I can see why you get so many compliments! I do not know much about conformation, but she looks gorgeous.


----------



## lhczth (Apr 5, 2000)

Young very leggy female that is slightly stretched. Flat withers, slight roach over the loin with good position of a croup that should be longer. Very good front angulation though the upper arm should be longer. Good rear angulation. Can't see her feet. Very feminine girl.


----------



## tim_s_adams (Aug 9, 2017)

Thank you for the feedback Lisa! I will definitely be taking a better stack photo on a more suitable surface in the future. I'm curious, would a better stack effect the "flat withers" appearance? Also, is it possible that the upper arm being too short be something that might change when she's full grown, or is that more set in stone by her genetics?


----------



## tim_s_adams (Aug 9, 2017)

Anyone else? I know the stack is less than ideal...but any and all critiques are welcome! To me her withers do seem a bit flat in this photo, but it's the first time I've noticed that, so...what else am I missing?

Or should I maybe just say "bump" and shut up? LOL


----------



## Sunsilver (Apr 8, 2014)

Most handlers get their dogs to crouch a bit with the rear legs when they are stacked, and this would help her withers look less flat, hide the roach over the loin, and also make her look less leggy. The way she's standing here, he rear is higher than her withers, which is definitely not what the judge wants to see!

She has some growing to do still, but that short upper arm is going to stay short, I'm afraid. 

Very pretty girl! I like black dogs for some reason...


----------



## tim_s_adams (Aug 9, 2017)

Sunsilver said:


> Most handlers get their dogs to crouch a bit with the rear legs when they are stacked, and this would help her withers look less flat, hide the roach over the loin, and also make her look less leggy. The way she's standing here, he rear is higher than her withers, which is definitely not what the judge wants to see!
> 
> She has some growing to do still, but that short upper arm is going to stay short, I'm afraid.
> 
> Very pretty girl! I like black dogs for some reason...


Great tips, thank you so much! It's embarrassing to admit how little I know about conformation and/or the terms or judgements being stated! For example, if the croup should be longer, is that a flaw that would keep her from doing well in any show? Or is it something that would or might prevent her from ever doing well in a national show? Or are all of these things scored on a points basis, such that small conformational flaws can be made up for in other areas?

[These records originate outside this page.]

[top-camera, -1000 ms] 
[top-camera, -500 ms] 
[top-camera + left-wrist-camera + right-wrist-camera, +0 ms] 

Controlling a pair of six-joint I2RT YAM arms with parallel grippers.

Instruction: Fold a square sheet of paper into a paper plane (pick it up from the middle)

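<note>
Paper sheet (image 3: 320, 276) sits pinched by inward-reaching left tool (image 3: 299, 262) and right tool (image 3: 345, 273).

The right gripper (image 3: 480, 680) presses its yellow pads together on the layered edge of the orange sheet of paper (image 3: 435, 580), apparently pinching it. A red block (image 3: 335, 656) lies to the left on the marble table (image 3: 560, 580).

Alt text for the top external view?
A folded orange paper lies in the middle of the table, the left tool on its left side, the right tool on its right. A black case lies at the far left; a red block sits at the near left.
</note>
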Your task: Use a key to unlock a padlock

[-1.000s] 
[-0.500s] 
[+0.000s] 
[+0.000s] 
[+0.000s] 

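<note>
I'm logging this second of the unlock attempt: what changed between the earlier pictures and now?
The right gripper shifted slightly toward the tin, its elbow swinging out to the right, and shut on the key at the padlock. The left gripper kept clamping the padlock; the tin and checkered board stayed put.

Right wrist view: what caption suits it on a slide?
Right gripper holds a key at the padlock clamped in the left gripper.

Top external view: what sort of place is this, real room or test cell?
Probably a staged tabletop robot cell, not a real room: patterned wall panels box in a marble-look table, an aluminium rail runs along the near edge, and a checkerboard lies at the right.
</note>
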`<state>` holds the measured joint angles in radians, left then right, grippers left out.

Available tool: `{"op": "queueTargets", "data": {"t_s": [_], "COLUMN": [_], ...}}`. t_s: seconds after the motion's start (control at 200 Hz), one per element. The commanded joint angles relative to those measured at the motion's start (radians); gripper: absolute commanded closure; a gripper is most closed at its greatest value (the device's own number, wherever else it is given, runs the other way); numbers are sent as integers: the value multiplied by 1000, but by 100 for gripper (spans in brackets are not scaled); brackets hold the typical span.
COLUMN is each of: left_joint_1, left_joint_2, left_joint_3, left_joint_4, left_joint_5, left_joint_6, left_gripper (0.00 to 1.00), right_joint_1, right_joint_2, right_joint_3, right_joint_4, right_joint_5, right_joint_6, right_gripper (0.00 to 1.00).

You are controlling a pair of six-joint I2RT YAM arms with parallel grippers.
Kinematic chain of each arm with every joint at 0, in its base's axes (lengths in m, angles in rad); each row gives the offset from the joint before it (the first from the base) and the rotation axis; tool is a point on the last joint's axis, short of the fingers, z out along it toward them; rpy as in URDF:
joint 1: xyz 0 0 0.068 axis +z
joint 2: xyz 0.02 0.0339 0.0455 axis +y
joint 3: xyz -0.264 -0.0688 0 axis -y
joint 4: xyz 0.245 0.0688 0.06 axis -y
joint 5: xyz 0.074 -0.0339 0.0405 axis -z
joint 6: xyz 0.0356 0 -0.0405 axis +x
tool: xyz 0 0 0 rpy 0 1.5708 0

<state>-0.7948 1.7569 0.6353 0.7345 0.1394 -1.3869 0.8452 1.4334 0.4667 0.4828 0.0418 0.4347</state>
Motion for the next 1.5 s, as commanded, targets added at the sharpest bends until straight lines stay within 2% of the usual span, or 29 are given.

I will say that she has a strikingly fluid gate, the match for which I personally have never seen. It is definitely something that draws attention and compliments from GSD owners and others frequently!


----------



## GypsyGhost (Dec 29, 2014)

Is she from a showline breeding?


----------



## tim_s_adams (Aug 9, 2017)

GypsyGhost said:


> Is she from a showline breeding?


Her Sire is mixed SL and WL. Her Dam is a less known quantity, supposedly imported from Mongolia, and I'm told her registration with AKC is in progress.. I'm becoming less and less sure of that info daily unfortunately...


----------



## Sunsilver (Apr 8, 2014)

Well, hang in there! It took me NINE MONTHS to get the papers for my first registered female, because her dad was a recent import from Poland, and he didn't have his AKC papers yet! Oh, and the breeder forgot to sign the appropriate section of his SV papers, then the DNA swab got lost in the mail... Whole thing was a comedy of errors, but I got the papers eventually!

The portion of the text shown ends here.